Каждый голос был относительно прав в минуту своего звучания, относительно независим от других голосов, от самого Хааса/Хубера и даже от внешних обстоятельств. И сам Хаас/Хубер был относителен в каждом из этих голосов, частичен и обусловлен. Обусловлен столь многим, что эти условия разнесли бы его по крупицам и пришлось бы говорить об условиях, а не о нем, но в том-то и суть, что все вместе они не слагали его, так же как не слагали его Хаас и Хубер. Все голоса были им, но он, разрозненный в них, не был ими. Потому он их и слышал, потому и знал об относительности себя в них, что они звучали на фоне (А) абсолютного, которое не имело голоса. Его нельзя было услышать, его надо было просто иметь в виду, чтобы на этом фоне каждый голос звучал в своей чистоте и относительности. Надо было просто иметь в виду то, чего тебе не дано услышать. Большего Хаас/Хубер не мог.
Он не мог сделать так, чтобы не было чешских партизан со связанными за спиной руками, с головами без лиц, из одних затылков и его парабеллума; чтобы были Вальтрауд, и Антон, и Наталия, и Тоня. Он давно не жалел о погибших братьях, об обеих войнах, об уране и об СС. Все важное, когда-либо прошедшее через него, было относительно, включая даже самое важное – работу с (З)землей, включая и саму (З)землю, будь то Германия, Сибирь, Россия, Лавразия, Пангея. В теле (З)земли таилось ее время, ее тело и было вещественным, зримым и осязаемым временем, не было ничего прочнее, основательнее и изменчивее ее, ничего менее человеческого и ничего более близкого человеку. Ее реальность, самая живая, самая осязаемая и грузная, но и самая относительная, отражалась в его относительной реальности. И если человек не хотел быть одиноким, он должен был работать с (З)землей. И если хотел одиночества, он должен был работать с (З)землей.
Но и голос одиночества, мощнейший из голосов, наконец-то опознанный Хубером, звучал всегда на фоне безмолвия.
1989
Антонина всегда входила в палату молча и, только сев на стул возле койки матери, здоровалась, словно хотела, чтобы приветствие не слышал больше никто.

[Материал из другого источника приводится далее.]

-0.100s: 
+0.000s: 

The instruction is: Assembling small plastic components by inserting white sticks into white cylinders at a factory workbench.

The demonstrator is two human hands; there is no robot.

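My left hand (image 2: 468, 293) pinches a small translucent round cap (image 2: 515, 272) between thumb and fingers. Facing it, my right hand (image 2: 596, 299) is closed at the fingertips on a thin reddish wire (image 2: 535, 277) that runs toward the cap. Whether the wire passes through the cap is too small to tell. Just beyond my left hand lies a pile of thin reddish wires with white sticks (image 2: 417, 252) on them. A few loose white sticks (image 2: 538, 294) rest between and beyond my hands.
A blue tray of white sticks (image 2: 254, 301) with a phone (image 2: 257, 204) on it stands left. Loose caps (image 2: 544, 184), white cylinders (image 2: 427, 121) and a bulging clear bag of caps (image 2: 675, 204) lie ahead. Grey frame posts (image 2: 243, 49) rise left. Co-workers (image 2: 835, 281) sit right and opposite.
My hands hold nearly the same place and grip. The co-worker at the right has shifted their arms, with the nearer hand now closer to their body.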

Но в этот раз она села и молчала, и мать тоже не поздоровалась, но казалось, будто она весь день смотрела на дверь, в которую должна была войти Антонина.
– Я прочитала, мама. – Дальше следовали заготовленные фразы: – Спасибо, что решилась все открыть… спустя столько лет. Все равно вы мои родители…
– Прости, что так, в письме. Сначала я хотела, чтобы ты нашла когда-нибудь… потом… Но, когда я оказалась здесь, когда я поняла, что скоро… я не могла уйти, пока ты не узнаешь. Как бы я предстала перед Господом, бросив тебя один на один?! Твой папа взял с меня клятву, что я не расскажу тебе, пока он жив. А после того, как он отошел… я же видела, как тебе его не хватает… разве могла я тебе сказать, что он… что он тебе неродной?..
От слез голос матери почти превратился в писк.
– Он мне родной, – сказала Антонина и улыбнулась себе.
– Столько лет я откладывала постриг, чтобы не навлечь неприятности на тебя, на твоего папу, если бы вдруг кто донес. Теперь я могу постричься даже не тайно, я могла бы поселиться в монастыре. Но сейчас я уже не хочу. Знаешь, – мать усмехнулась, – мне все казалось, что я живу не свою жизнь, что это чужой подарок, который мне дали на время, пока. А сейчас я знаю, что эта-то жизнь и была моей, поэтому и не хочу постригаться. Такая жизнь недостойна того, чтобы принести ее Господу. Я жила не по-христиански. Я жила не по-христиански…
После этого она отвернулась к стене и не произнесла уже ни слова, пока не истекло время посещения.
Антонина не была уверена, что мать услышала ее слова, опоздавшие всего на несколько минут, но критически:
– И ты.
Она спохватилась, что мать не поймет, к чему эти слова относятся.
– И ты мне родная.
Они дались ей с невероятным усилием.
Мать лежала отвернувшись и молча.
– И ты мне родная, – повторила Антонина, повысив голос.
Фактически она говорила матери, что любит ее, и говорила впервые.
Антонина не узнала, что после ее ухода мать не произнесла уже ни слова до исповеди священнику, последнему человеку, который ее слушал. Разрешение ему прийти Антонина выпросила у главврача, поклявшись, что, если дойдет до разбирательства, возьмет на себя всю ответственность.